GameDoubleD recently sat down with Praew (Parida Tanti), the game writer behind popular social online games. Praew was kind enough to give us a glimpse into her experience as a game writer.


GameDoubleD: How did you get into writing for games? What's your background?

Praew: I saw the job posting and it sounded perfect for me. I studied Creative Writing and Visual Art/Film in New York City.

GameDoubleD: Could you tell me a bit about what a game writer do during a typical day at work?

Praew: Pitch stories, edit scripts, brainstorm rewards, integrate mission content, fix bugs, communicate with QA and engineering teams for scheduling.

GameDoubleD: What was your favorite part of your job? What was the most difficult?

Praew: My favorite part was working with my team and having the creative freedom to write almost anything I wanted. My co-workers were awesome and my supervisor in SF supported my scripts and never micromanaged me or made my job hard.
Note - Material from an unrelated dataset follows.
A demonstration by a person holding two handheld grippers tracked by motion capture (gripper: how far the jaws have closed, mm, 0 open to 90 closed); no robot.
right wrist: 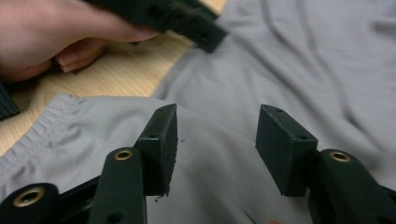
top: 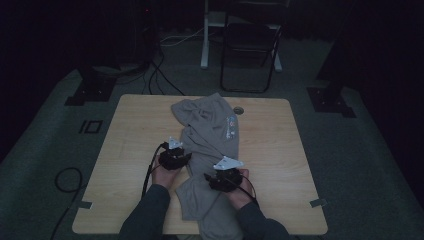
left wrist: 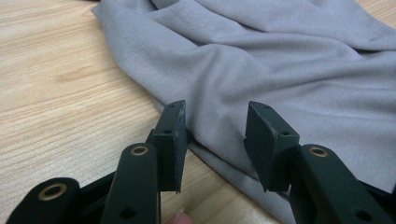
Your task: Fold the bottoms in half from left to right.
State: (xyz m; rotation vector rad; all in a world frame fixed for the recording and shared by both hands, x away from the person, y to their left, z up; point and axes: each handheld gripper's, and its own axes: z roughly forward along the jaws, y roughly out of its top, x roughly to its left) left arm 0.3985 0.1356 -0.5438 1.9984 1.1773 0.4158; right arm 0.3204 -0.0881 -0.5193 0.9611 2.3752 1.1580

The most difficult was dealing with management unrelated to producing actual games.

GameDoubleD: How does writing games differ from writing novels?
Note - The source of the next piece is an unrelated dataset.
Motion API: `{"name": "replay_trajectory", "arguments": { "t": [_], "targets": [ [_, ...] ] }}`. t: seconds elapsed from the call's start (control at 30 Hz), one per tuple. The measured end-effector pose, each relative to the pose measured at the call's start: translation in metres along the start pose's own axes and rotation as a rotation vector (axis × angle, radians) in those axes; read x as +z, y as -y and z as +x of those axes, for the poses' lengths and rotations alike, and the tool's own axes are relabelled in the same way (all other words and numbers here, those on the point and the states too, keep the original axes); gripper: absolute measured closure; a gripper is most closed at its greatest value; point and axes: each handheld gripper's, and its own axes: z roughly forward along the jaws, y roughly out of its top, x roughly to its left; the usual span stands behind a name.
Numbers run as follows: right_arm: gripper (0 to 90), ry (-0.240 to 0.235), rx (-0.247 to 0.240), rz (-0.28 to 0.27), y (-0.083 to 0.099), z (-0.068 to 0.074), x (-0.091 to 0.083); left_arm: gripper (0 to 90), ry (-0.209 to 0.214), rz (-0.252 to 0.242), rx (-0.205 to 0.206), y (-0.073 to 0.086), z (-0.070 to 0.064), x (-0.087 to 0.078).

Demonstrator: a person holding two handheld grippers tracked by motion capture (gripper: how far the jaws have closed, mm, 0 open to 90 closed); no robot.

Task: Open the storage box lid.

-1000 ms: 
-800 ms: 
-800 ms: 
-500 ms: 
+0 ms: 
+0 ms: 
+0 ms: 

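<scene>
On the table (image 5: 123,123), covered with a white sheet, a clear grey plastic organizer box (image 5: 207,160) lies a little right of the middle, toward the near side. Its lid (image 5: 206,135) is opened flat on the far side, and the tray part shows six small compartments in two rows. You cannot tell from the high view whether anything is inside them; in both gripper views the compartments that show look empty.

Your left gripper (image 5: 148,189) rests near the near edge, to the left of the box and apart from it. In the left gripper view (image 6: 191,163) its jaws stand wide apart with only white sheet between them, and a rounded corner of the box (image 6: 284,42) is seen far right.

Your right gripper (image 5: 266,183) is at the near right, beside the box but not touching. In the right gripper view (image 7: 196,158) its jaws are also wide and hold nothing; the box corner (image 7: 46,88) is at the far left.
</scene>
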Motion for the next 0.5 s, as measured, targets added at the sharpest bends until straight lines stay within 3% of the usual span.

Praew: Writing games requires a larger operation such as testing, engineering, and data management, whereas writing a novel is mainly you and a word document.

GameDoubleD: Do you have any advice for anyone who may want to get involved in any part of game development? For anyone who wants to be a writer?

Preaw: I actually did not plan to be a game writer, but it can be a great, fun job! My dream was to be a screenwriter for movies prior, but since there are no job postings for movie writers, I was happy writing games because it allowed me to tell stories, write, and to see my creations come to life. My advice is to just apply if you are interested, study games you like, and keep writing.

GameDoubleD: Any advice for future game writers on how to make compelling games?

Praew: Make your characters three-dimensional, humanize them and include diversity because you have the power to make positive change through representation, especially through video games. Show us something we haven't seen before. Make us laugh in unexpected ways. Don't rely on reductive or safe formulas.